During the war, he managed to complete his law degree at the University of Erlangen in 1942.

In the final days of the war, when the order was issued to defend Munich to the last man by blowing up all bridges and using the Munich trams to form barricades, he decided to resist this order to prevent a complete destruction of the infrastructure of the city.

=== Freiheitsaktion Bayern (FAB)===
In the final days of World War II, Gerngroß was serving as a captain in an interpreter company in Munich. On the morning of 28 April 1945, he ordered the occupation of the radio transmitters in Schwabing-Freimann and Erding and he broadcast messages in multiple languages, encouraging soldiers to resist the Nazi regime. He proclaimed a hunt for the golden pheasants (German:Jagd auf die Goldfasane), this being a popular nickname for NSDAP officials due to the color of their uniforms, and encouraged people to display white flags from their homes as a sign of surrender. His group also occupied the Munich city hall and the headquarters of the Völkischer Beobachter and Münchner Neuesten Nachrichten, two newspapers vital to the Nazi propaganda. The claim that the Freiheitsaktion had taken control over Munich was however premature and led to other uprisings against the Nazis in the region, which were often brutally suppressed by the SS.

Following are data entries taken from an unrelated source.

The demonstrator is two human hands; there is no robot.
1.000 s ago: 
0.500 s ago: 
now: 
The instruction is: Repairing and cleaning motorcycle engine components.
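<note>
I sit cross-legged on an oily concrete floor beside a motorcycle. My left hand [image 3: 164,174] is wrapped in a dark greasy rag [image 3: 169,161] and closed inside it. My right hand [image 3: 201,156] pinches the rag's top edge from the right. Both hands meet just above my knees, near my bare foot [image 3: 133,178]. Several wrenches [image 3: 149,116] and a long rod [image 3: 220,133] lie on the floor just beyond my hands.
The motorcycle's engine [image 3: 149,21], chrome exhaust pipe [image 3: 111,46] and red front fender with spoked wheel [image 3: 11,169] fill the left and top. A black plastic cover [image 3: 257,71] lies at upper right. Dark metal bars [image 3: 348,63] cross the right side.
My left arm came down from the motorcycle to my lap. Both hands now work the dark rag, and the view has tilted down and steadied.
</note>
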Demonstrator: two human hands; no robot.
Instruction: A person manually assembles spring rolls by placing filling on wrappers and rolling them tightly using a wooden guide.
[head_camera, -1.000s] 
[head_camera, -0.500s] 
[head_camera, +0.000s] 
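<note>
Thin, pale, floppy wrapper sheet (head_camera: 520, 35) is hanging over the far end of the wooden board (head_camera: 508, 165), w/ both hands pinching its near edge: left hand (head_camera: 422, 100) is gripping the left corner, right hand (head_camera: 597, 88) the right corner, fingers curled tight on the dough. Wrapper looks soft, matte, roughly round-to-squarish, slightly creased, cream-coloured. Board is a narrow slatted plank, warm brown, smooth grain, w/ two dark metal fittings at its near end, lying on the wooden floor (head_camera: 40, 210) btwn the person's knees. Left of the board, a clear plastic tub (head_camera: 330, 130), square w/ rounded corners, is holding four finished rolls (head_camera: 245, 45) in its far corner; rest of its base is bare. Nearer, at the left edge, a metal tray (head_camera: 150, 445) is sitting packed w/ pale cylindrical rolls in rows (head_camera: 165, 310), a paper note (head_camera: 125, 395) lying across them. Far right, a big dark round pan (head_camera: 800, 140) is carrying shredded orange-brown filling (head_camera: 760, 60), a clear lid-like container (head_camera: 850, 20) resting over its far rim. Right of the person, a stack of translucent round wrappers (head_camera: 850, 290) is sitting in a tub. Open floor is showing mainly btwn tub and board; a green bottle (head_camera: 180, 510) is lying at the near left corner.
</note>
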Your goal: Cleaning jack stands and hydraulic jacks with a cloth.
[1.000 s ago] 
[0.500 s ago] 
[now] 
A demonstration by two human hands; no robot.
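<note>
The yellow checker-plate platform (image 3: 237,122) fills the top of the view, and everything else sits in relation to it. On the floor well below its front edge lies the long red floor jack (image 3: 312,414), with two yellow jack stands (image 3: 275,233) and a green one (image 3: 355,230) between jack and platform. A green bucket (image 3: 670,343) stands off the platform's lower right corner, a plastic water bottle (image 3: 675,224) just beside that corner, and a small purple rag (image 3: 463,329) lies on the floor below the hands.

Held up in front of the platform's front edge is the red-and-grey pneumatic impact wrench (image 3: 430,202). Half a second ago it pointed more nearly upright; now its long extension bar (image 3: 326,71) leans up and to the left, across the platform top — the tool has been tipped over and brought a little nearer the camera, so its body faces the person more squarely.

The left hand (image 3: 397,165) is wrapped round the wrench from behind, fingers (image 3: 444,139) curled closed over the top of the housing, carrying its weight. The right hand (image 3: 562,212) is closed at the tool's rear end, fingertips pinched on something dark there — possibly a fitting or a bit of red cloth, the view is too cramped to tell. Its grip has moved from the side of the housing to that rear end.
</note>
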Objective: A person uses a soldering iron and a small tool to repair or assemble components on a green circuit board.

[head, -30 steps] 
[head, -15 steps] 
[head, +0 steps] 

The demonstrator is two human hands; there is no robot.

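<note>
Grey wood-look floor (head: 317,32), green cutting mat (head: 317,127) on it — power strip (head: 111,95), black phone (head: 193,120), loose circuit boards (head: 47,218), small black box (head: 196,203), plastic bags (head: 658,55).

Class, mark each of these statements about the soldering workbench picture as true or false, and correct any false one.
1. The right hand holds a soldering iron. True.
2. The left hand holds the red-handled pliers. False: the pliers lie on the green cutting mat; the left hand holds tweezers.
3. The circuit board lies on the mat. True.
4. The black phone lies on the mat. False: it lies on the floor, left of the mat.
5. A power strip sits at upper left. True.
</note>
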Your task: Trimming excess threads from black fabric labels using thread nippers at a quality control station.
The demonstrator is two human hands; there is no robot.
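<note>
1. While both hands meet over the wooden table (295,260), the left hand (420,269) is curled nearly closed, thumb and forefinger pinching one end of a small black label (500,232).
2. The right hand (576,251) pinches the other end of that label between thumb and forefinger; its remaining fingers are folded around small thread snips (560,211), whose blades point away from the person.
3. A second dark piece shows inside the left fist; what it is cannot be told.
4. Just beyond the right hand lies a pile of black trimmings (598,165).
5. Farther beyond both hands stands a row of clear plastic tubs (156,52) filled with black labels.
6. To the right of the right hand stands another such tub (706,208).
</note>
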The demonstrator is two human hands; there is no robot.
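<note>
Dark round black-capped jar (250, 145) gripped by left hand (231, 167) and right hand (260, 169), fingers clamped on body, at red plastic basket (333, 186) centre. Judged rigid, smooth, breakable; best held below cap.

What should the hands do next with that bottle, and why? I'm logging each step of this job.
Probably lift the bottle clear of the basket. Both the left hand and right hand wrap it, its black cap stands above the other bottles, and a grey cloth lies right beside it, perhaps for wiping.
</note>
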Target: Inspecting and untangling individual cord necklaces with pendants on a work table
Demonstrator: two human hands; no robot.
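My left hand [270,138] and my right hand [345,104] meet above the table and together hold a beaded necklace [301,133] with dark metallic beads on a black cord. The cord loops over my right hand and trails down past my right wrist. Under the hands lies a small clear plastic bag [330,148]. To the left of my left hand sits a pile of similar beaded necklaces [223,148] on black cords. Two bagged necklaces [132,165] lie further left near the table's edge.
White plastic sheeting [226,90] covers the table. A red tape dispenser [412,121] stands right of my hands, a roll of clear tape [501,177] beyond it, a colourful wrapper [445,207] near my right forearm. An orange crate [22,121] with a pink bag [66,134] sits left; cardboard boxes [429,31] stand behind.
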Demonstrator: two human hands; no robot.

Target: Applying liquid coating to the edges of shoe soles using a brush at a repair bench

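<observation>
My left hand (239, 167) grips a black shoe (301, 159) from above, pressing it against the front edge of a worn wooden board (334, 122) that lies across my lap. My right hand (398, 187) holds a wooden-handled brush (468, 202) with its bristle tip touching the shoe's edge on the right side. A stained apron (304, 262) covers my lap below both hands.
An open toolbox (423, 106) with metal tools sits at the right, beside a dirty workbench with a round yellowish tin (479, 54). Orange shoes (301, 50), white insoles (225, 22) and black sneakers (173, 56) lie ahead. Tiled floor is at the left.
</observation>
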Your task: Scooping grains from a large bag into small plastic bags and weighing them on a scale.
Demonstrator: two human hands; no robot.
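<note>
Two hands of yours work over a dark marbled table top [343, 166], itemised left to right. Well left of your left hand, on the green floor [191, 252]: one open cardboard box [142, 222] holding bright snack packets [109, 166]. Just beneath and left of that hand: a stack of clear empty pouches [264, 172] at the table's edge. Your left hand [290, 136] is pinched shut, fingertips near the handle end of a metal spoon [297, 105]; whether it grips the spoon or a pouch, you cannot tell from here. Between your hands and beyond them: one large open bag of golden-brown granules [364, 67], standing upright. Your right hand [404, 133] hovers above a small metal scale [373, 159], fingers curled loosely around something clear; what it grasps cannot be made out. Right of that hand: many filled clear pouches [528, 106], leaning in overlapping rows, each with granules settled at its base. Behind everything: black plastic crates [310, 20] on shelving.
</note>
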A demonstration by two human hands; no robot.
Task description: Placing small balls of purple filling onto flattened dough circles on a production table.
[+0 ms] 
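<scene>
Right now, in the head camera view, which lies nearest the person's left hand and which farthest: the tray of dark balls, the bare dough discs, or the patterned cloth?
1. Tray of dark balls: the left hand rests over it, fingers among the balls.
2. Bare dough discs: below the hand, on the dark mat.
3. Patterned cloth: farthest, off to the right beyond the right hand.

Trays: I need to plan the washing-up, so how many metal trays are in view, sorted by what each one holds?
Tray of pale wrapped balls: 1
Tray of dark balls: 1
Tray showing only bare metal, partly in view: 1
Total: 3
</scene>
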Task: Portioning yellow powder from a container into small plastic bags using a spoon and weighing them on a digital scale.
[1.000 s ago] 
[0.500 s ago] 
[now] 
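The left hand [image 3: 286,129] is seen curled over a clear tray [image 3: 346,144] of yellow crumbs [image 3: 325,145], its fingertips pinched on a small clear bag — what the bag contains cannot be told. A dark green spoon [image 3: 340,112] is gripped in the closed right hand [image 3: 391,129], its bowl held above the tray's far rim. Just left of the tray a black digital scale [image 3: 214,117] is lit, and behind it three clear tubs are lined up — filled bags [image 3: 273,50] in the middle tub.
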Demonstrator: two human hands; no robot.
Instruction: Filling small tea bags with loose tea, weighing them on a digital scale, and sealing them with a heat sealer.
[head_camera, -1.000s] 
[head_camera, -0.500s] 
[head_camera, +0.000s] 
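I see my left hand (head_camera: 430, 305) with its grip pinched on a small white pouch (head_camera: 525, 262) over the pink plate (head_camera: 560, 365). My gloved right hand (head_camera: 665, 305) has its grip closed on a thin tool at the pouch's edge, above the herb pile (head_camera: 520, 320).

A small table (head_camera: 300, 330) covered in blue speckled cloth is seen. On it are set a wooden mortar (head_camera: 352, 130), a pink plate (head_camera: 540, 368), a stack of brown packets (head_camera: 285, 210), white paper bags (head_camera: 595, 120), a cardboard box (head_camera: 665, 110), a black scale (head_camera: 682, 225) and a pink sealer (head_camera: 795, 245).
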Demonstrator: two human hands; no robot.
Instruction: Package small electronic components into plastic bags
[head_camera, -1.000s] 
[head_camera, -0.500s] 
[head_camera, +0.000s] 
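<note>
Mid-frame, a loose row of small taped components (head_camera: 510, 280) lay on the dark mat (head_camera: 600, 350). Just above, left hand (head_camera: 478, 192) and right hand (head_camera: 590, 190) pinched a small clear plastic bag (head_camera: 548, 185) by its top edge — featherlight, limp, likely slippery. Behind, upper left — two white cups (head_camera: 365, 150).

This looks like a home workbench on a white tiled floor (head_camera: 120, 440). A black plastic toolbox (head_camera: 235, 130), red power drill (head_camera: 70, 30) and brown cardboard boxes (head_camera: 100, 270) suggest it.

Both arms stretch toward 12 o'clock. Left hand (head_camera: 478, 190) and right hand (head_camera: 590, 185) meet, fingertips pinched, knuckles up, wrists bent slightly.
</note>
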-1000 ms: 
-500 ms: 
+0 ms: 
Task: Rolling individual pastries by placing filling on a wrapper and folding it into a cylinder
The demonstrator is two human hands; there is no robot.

Gerngroß's attempt to stop further bloodshed was quickly crushed by the Nazi and SS units still loyal to the collapsing regime. Paul Giesler, Gauleiter of the Gau Munich-Upper Bavaria was personally involved in putting it down. While Gerngroß escaped into the mountains, many others of his movement did not and more than forty were executed hours before the liberation of the city.

While unsuccessful in liberating Munich that day, Gerngroß did save a number of lives through his action. The prisoners of the Dachau concentration camp were supposed to be sent on a death march south with their SS guards to be used as labourers in the Alpenfestung. His broadcast triggered an uprising in Dachau and the SS left in panic, abandoning the inmates who were liberated by the arriving US forces soon thereafter. He is also credited with saving the city of Munich from further destruction, and is therefore considered to be the leader of the only successful putsch against Hitler. His announcement of the end of the Nazis in Munich led many German soldiers to desert the lost cause and the US forces arriving in Munich on 30 April experienced virtually no resistance when taking the city.

In Götting (near Bad Aibling), the teacher Hangl and the priest Grimm decided to hoist the Bavarian flag at the steeple (instead of the swastika flag, called by the priest the "red hanky"; although urged by an officer to remove the flag, they didn't obey. An SS officer later that day arrested both, and they were shot shortly afterwards. On 2 May 1945 the village was liberated by US forces.

Franz Ritter von Epp, Reichskommissar of Bavaria, refused his support to the movement, contributing to its failure to succeed completely. Gerngroß had counted on his support.

=== Assassination attempts on Hitler ===
On two occasions, Gerngroß tried to assassinate Hitler.

=== After the war ===
In 1962, Gerngroß had a traditional Chinese vessel, a junk, built for him in Hong Kong. He named the boat Mau Yee ("Munich Freedom"; German Münchner Freiheit). For about 20 years, Gerngroß sailed the junk in the Mediterranean and Adriatic, where Mau Yee was supposedly the only vessel of its kind. He later returned to Munich and died there in 1996.

== Legacy ==

Gerngroß remains almost forgotten within the German resistance movement. In 1946, the Feilitzschplatz in the Munich suburb of Schwabing was renamed Münchner Freiheit (lit. 'Munich liberty') to commemorate the courageous attempt to free Munich from the Nazis in the last days of World War II.

While the Freiheitsaktion Bayern was a failure from a military point of view, it did prevent the further destruction of Munich and sped up the collapse of the Nazi regime in the city. The US occupation authorities acknowledged this fact by recognizing the FAB and asking the surviving members to support the Counterintelligence Corps (CIC) but the group declined.

Upon her death in 2001, his widow left a substantial amount of documents about the FAB, collected by Gerngroß, to the Bavarian state archives.